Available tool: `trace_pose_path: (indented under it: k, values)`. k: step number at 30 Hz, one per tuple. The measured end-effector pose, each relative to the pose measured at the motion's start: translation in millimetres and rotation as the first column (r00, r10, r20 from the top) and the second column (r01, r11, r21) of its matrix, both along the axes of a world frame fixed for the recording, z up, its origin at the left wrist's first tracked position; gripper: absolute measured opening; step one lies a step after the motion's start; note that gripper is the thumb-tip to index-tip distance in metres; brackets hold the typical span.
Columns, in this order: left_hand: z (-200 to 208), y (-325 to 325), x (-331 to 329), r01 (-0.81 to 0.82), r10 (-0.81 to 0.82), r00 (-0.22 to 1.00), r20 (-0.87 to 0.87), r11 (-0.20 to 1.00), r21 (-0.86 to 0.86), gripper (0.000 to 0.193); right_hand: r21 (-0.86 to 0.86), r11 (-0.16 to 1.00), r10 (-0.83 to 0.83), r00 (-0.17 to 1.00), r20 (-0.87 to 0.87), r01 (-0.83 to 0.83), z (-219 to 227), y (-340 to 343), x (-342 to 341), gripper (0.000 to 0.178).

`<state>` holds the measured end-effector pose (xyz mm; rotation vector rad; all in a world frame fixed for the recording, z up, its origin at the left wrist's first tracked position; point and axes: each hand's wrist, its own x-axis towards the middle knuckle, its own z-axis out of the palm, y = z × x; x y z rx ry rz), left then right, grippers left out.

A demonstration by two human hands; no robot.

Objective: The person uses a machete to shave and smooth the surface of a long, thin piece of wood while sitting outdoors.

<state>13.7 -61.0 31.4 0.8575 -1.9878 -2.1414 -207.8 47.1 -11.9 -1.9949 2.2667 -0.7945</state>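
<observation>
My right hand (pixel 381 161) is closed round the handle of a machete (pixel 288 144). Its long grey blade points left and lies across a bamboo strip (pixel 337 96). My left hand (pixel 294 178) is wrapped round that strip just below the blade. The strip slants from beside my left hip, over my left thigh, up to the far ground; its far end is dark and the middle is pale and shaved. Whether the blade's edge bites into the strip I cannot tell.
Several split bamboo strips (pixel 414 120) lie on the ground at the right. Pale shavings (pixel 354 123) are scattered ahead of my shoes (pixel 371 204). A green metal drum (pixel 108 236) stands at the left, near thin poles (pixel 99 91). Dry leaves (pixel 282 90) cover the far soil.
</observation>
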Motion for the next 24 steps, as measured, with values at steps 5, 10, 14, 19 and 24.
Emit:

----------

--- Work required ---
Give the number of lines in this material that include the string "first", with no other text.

--- Task result ---
2